» **Task description**
Set down the full listing exactly, character for character.

START Data extract

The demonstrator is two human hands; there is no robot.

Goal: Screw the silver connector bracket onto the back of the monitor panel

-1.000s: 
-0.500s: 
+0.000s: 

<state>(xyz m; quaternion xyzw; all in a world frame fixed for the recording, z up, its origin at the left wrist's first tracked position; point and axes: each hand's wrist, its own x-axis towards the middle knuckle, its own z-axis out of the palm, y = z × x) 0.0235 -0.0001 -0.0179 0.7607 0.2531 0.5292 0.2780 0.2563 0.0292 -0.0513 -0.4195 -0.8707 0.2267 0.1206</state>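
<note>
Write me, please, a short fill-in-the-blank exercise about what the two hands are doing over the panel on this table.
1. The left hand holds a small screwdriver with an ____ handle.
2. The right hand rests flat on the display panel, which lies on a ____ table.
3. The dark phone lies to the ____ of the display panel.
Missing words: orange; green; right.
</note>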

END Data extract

» **Answer section**
The demonstrator is two human hands; there is no robot.

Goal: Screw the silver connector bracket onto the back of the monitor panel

-1.000s: 
-0.500s: 
+0.000s: 

<state>(xyz m; quaternion xyzw; all in a world frame fixed for the recording, z up, its origin at the left wrist's first tracked position; point and axes: each hand's wrist, its own x-axis towards the middle knuckle, its own z-axis out of the palm, y = z × x) 0.0235 -0.0001 -0.0179 0.7607 0.2531 0.5292 0.2780 0.2563 0.0292 -0.0513 -0.4195 -0.8707 0.2267 0.1206</state>
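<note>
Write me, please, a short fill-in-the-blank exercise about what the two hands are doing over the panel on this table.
1. The left hand holds a small screwdriver with an ____ handle.
2. The right hand rests flat on the display panel, which lies on a ____ table.
3. The dark phone lies to the ____ of the display panel.
Missing words: orange; green; right.
</note>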

What the answer needed to say has been said.